Managing Rheumatoid Arthritis Pain
How do you manage rheumatoid arthritis pain? Are there new ways or things you can
do to manage pain beyond increasing medication dosage? What is pain anyway?
Encyclopedia Britannica defines pain as a complex experience consisting of a physiological
and emotional response to a noxious stimulus. In the case of rheumatoid arthritis
pain the noxious stimulus is the inflammation of the synovium (joint lining) and
the physiological response is joint pain. The emotional response is more complicated.
Other causes of rheumatoid arthritis pain are joints that have become damaged, fatigue
which makes the pain seem worse or more difficult to handle, or depression from
inability to function as desired.
So how do you manage these causes of pain? The pain from inflammation is controlled
by fighting the inflammation. Arthritis medications and natural antioxidants will
help to reduce inflammation.
For joints that have already become damaged pain can be relieved with assistive
devices, strengthening muscles that support the joint to relieve stress on the joint,
or-as a more last resort-surgery.
Handling fatigue means taking some positive actions. First, begin an exercise program
under the guidance of a physician. Even mild forms of exercise are helpful because
exercise builds energy. Exercise also produces endorphins which help have a better
outlook on life. So exercise helps with fatigue and with stress. Secondly, planning
and organizing your time also helps with fatigue and stress. Better planning allows
for the extra rest needed for people with rheumatoid arthritis and helps to eliminate
Handling pain means breaking the cycles of fatigue and stress caused by pain which
in turn cause more pain because it is more difficult to handle pain when fatigued
Managing pain is different for each person because each person reacts differently
to pain. Different people have different tolerance levels for pain. So it is important
to find a pain management plan that works for you.

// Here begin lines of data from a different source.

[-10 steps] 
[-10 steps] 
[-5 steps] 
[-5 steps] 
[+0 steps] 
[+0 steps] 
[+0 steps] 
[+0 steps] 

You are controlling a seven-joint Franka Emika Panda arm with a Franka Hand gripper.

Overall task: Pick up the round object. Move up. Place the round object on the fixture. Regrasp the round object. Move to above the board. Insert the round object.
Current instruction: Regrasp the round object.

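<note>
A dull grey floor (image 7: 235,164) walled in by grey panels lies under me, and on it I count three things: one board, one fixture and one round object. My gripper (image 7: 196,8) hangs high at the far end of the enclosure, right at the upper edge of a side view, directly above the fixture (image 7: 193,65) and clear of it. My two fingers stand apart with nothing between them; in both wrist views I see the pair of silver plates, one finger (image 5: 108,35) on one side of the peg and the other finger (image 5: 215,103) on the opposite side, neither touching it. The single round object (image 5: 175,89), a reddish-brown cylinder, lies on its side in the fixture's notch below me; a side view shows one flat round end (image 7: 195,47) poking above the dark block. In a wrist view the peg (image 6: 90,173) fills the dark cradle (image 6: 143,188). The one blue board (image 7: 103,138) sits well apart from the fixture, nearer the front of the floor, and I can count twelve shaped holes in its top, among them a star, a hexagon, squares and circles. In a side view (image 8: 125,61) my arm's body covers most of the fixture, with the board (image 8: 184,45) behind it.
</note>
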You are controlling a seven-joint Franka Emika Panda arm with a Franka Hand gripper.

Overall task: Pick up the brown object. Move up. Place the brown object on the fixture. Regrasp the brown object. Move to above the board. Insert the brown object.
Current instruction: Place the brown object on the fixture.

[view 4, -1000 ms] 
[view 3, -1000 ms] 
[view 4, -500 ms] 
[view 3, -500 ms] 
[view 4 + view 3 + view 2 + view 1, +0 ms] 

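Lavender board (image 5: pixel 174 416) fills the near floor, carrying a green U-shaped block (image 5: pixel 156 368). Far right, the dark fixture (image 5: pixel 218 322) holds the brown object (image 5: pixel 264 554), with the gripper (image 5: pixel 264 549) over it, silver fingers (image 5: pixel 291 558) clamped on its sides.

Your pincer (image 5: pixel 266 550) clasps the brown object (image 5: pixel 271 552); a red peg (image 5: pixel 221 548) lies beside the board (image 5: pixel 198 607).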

Some other things to consider for help in managing pain include: massage therapy,
warm water therapy, relaxation techniques, TENS (transcutaneous electrical nerve
stimulation), occupational therapy, biofeedback, and even simple things like heat
packs or cold packs.
Find what works for you and stick with it. Resolve to have a positive outlook and
do all that you can do to find ways to manage your rheumatoid arthritis pain. Even
small steps will lead to better pain management.